Все присутствующие по очереди подходили к трону и с глубоким поклоном приносили присягу верности новому владыке. Был уже шестой час, и король начал проявлять нетерпение. Наклонившись к регенту, он произнес:
– Кузен, сообщите этим господам о нашем желании.
Герцог Орлеанский выступил вперед. Воцарилось глубокое молчание. И первые же слова регента ошеломили присутствующих, ибо никто не ожидал подобного завершения церемонии. Лагардеру оказывалась неслыханная честь – сам король намеревался присутствовать на его свадьбе. Старые придворные изумленно переглядывались, не веря собственный ушам. Однако молодые дворяне слушали Филиппа Орлеанского с восторгом: первое деяние юного короля предвещало появление великого монарха, способного затмить даже Людовика XIV. Ибо все знали о подвигах и доблести Лагардера, а многие были с ним знакомы лично. О его мужестве в бою могли поведать маршал Бервик и принц Контн; их слова подтвердили бы господин де Рион и полковники, воевавшие в Испании; было что добавить и маркизу де Сент-Эньяну, а также маршалу д'Эстре; наконец, свидетелем мог бы выступить и сам Морис Саксонский.

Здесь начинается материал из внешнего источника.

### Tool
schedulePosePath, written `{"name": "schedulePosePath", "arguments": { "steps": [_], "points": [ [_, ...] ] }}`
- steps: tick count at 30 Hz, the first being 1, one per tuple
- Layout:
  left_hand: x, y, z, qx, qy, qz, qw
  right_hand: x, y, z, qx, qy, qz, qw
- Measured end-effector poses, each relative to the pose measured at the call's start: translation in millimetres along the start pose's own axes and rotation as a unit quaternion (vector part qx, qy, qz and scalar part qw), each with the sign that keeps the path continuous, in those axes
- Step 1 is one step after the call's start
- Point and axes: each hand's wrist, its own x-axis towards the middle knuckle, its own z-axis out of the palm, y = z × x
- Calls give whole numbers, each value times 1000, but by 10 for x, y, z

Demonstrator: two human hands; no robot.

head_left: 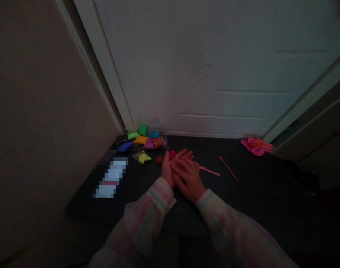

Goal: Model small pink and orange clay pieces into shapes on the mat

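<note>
My left hand [167,168] lies palm up with fingers stretched out over the dark mat [259,193]. My right hand [188,176] lies flat on top of it, palm down, fingers stretched. Anything pressed between the palms is hidden. A small pink lump [172,153] shows just past my fingertips, and a small red ball [160,159] sits to the left of my left hand. A thin pink strip [210,171] lies right of my hands.
Several coloured clay packets [143,139] are piled near the door's corner, with a yellow packet [143,157] closer. A pink stick [228,168] lies at right. A crumpled pink wrapper [256,146] sits by the white door [214,67]. A wall stands at left.
</note>
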Motion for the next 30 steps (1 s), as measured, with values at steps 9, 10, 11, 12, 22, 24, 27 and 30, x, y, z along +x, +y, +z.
{"name": "schedulePosePath", "arguments": {
  "steps": [9,10,11,12,22,24,27,30],
  "points": [
    [-21,58,11,-8,-32,-19,999,3,-14,-32,-81,-46,36,995],
    [-17,59,2,-6,-32,-19,999,-1,-17,-34,-77,-52,15,996],
    [-13,55,-5,-5,-33,-19,999,-4,-21,-33,-73,-59,-3,996],
    [-11,48,-8,-3,-33,-19,999,-5,-22,-32,-71,-63,-10,995],
    [-29,-5,30,2,-4,-30,1000,-33,-15,-29,-70,-80,-30,994],
    [-19,-8,23,2,-5,-42,999,-32,-15,-28,-75,-74,-5,994],
    [-4,-7,3,0,-11,-65,998,-27,-14,-32,-77,-60,30,995],
    [1,-1,-26,1,-12,-56,998,-33,-30,-17,-32,-72,-30,996]
  ]
}}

Если бы Филипп Орлеанский попросил сейчас друзей Гонзага откликнуться, ответом ему было бы недоуменное молчание. Но разве могло это остановить Филиппа Мантуанского, который был готов на все, дабы свершить свое последнее преступление? Разумеется, он не знал, что к церкви Сен-Маглуар направляются король и регент в сопровождении многочисленной свиты, – но не отступил бы, даже если бы его об этом уведомили. Он поставил на карту все – и намеревался доиграть свою партию до конца во что бы то ни стало.
Гонзага, случалось, доверял вести свои дела Пейролю, ибо в коварстве тот почти не уступал хозяину. Но это происходило только тогда, когда ситуация не внушала тревоги. В моменты же высшего напряжения и опасности – как сейчас – принц всегда брал бразды правления в свои руки и, разработав во всех деталях план действий, никому не уступал право на решающий удар. Так было во рву замка Кейлюс, так было при похищении Авроры, так было, наконец, и во время недавнего пожара на ярмарке Сен-Жермен.